Groźny brak konsekwencji
Postawione dodatkowo warunki w jakimś stopniu ograniczyły konkurencyjność nafaszerowanego publicznymi pieniędzmi Commerzbanku. Ale są one jedynie listkiem figowym przykrywającym słabość Komisji, która ze względów politycznych w tym wypadku nie mogła być tak stanowcza jak wobec polskich stoczni.
Wynika to zapewne z obaw o konsekwencje upadku tak dużego banku dla gospodarki Niemiec, a w konsekwencji i całej UE, ale też ze znaczenia politycznego Berlina, skąd płynie największa składka członkowska (Niemcy są głównym płatnikiem netto). Być może też z bezwzględnej postawy rządu federalnego, który nie bawił się w ceregiele i nie zawahał się przed wytoczeniem publicznie najcięższych dział przeciw pani komisarz.
Polska nie ma ani takiego znaczenia w Unii, ani też nasz rząd nie był tak stanowczy i pryncypialny. Ale z drugiej strony - skala pomocy udzielona naszym stoczniom też ma się nijak do gigantycznych kwot przekazanych bankom. Tym bardziej że Commerzbank nie będzie jedynym, który skorzysta z pomocy państwa. Zapewne następne przypadki, nie tylko z Niemiec, też otrzymają pozytywne stanowisko unijnej komisarz ds. konkurencji. Bo skoro powiedziało się „a”, trzeba mówić „b”. Wręcz można zaryzykować tezę, że przypadek Commerzbanku będzie wzorcowym sposobem rozwiązywania kolejnych postępowań Komisji w sprawie pomocy państwowej dla banków.

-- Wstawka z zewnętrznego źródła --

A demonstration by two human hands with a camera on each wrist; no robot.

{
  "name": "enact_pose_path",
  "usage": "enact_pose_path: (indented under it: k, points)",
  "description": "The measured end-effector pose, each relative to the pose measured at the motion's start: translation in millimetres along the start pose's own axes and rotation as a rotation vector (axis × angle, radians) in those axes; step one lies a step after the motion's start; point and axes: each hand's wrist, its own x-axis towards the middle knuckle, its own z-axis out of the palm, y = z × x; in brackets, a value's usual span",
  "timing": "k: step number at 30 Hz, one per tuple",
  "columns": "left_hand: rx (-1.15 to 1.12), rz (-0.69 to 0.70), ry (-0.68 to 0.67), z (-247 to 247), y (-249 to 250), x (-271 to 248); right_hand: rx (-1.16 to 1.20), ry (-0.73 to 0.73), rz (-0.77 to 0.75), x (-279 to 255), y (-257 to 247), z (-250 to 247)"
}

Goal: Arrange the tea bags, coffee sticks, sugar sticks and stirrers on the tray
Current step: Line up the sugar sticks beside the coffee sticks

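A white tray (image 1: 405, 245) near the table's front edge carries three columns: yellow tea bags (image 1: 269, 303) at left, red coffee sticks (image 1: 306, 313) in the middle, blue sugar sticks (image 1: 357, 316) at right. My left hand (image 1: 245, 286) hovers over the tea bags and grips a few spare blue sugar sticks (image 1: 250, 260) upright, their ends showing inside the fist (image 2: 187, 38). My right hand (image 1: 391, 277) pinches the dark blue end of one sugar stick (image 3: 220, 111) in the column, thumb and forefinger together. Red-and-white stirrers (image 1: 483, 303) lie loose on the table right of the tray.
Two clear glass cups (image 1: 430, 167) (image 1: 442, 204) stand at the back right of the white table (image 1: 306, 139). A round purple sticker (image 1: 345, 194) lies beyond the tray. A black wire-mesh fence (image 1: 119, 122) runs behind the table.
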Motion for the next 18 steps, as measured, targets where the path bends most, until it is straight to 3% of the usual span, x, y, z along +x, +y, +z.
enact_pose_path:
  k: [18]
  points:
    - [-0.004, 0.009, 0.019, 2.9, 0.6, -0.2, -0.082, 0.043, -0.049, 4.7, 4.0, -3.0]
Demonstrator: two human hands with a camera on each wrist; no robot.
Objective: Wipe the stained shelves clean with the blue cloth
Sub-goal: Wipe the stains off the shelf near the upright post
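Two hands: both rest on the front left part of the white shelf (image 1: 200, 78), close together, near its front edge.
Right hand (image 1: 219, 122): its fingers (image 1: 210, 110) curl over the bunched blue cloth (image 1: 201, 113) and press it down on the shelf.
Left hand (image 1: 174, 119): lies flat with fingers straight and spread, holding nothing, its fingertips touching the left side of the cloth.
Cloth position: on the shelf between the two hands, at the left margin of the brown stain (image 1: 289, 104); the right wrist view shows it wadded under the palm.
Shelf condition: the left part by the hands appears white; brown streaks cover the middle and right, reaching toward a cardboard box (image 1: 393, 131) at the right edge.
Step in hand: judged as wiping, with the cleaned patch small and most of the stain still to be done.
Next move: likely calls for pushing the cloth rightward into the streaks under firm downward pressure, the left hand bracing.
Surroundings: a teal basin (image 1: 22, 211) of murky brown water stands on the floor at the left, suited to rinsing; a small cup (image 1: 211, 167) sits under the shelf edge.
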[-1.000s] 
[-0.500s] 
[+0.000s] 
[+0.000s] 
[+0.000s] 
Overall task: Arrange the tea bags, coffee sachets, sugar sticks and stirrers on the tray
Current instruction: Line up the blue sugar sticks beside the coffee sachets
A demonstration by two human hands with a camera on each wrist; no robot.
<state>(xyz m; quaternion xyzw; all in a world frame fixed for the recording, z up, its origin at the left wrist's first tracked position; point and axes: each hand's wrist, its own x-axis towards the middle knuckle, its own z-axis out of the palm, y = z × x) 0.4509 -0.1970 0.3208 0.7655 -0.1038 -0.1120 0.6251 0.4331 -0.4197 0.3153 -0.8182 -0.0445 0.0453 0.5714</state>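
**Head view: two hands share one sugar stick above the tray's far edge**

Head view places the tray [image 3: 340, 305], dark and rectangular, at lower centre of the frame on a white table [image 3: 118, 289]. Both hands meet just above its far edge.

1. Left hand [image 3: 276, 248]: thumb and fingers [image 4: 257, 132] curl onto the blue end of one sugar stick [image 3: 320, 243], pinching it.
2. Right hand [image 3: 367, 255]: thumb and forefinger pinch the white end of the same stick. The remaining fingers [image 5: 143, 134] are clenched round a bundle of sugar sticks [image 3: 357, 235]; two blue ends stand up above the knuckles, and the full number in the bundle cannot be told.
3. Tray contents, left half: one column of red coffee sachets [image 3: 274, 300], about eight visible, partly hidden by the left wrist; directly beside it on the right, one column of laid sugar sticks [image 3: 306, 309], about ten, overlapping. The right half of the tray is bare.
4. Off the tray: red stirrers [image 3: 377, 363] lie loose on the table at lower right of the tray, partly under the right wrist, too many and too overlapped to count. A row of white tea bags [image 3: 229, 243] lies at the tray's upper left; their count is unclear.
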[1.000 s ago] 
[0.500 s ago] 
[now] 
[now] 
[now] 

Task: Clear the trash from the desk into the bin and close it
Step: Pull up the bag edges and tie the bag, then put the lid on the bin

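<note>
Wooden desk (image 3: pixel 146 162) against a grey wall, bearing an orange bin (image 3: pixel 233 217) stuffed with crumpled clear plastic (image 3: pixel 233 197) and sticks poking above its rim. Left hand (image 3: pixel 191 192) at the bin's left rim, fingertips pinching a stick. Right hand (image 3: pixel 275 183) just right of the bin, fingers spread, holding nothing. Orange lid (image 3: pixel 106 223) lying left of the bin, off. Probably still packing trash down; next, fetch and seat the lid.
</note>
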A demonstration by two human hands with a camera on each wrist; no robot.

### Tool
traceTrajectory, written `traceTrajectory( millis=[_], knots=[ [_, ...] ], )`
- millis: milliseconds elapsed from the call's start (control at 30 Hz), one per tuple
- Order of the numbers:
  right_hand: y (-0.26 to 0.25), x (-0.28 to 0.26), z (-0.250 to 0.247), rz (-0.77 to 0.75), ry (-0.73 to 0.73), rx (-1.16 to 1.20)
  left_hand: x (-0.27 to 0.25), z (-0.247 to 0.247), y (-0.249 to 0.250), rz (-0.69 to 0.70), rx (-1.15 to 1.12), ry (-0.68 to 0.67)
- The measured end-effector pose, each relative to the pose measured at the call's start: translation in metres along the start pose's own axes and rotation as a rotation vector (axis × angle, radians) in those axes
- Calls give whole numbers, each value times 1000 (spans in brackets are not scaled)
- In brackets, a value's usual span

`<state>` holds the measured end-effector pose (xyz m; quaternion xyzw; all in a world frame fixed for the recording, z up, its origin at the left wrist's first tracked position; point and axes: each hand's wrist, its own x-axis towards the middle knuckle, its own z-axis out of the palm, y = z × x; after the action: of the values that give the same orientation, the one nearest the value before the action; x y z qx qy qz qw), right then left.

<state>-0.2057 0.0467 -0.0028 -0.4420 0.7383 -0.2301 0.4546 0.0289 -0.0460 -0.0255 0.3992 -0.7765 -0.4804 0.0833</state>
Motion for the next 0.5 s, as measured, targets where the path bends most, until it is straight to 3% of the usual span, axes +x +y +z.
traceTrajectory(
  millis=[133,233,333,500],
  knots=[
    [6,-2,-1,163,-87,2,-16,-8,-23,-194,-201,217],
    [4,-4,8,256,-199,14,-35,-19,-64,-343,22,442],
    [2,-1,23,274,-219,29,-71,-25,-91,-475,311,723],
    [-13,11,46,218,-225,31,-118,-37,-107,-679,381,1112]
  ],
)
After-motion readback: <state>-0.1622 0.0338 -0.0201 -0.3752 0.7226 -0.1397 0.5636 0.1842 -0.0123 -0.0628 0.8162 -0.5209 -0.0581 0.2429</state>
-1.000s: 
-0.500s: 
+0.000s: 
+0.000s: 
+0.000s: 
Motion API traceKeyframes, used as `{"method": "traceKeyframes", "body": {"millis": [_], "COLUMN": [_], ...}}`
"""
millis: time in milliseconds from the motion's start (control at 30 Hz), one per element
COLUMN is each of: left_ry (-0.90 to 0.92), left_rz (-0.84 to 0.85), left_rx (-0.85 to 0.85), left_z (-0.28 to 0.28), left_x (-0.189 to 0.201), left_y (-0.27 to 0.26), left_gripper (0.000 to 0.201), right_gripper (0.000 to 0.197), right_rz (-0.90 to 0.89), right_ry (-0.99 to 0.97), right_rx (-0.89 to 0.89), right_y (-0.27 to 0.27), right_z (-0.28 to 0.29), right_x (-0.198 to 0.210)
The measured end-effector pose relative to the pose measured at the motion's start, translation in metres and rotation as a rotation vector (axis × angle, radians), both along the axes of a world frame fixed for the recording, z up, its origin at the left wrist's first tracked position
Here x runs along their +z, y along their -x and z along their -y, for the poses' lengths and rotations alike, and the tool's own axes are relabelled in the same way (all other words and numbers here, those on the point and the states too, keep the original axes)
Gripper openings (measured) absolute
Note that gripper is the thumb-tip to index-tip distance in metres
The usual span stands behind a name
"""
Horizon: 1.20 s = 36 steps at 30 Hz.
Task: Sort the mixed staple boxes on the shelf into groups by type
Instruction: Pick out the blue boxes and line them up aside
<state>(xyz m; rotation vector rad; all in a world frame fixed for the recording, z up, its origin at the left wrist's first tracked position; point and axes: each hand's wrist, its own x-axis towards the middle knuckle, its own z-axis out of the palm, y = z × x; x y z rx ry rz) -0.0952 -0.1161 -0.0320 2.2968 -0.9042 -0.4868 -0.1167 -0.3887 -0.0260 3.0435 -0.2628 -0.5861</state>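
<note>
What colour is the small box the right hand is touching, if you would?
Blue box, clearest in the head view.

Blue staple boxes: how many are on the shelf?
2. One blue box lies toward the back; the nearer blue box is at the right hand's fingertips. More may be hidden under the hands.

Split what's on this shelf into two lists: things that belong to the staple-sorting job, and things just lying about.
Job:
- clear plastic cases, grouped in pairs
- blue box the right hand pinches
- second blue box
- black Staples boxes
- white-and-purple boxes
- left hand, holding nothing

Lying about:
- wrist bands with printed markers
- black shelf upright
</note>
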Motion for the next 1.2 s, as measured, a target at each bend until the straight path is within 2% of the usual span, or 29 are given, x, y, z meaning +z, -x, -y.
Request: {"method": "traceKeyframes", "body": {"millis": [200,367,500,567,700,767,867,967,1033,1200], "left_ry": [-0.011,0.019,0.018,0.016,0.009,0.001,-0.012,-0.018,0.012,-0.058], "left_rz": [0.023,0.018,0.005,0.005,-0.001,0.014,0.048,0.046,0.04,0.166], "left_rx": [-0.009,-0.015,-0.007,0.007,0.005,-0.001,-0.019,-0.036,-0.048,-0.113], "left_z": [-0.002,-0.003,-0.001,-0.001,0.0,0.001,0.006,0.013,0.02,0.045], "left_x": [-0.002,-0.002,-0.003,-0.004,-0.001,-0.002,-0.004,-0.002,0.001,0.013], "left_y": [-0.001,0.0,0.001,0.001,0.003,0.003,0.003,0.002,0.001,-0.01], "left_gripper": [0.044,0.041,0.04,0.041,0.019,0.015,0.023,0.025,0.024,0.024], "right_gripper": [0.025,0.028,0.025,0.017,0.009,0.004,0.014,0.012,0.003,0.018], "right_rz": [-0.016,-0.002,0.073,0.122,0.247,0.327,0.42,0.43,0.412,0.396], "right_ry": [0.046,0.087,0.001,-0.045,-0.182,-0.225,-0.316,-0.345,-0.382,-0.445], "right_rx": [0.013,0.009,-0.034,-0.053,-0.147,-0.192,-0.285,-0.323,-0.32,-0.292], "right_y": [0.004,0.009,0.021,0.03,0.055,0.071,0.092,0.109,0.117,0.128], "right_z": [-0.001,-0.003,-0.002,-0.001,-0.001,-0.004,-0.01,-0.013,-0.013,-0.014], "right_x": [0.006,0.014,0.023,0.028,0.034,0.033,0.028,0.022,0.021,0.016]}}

Ale ten precedens ma o wiele dalej idące konsekwencje. Skoro tak szeroko i w zasadzie bezdyskusyjnie otworzono drzwi dla interwencji państwa w sektor finansowy, to wkrótce pojawi się presja, aby uczynić to wobec innych sektorów. Przecież już dziś z ukrytej formy wsparcia korzysta przemysł motoryzacyjny. W miarę narastania kryzysu gospodarczego nacisk na poszerzanie interwencjonizmu będzie się zwiększał, a kolejne bastiony wolnej konkurencji będą padały. Tama raz przerwana w zasadzie nie może się już ostać.
Zjawisko to uderza w same fundamenty Unii Europejskiej, która była przyjmowana z entuzjazmem przez kolejne narody, gdyż uważano, że wszyscy są tam równi. Tymczasem w związku z zapisami zawartymi w Traktacie Lizbońskim oraz z powodu różnego podejścia do zasad konkurencji można powiedzieć, że Unia ze wspólnoty równych coraz bardziej przekształca się we wspólnotę silnych.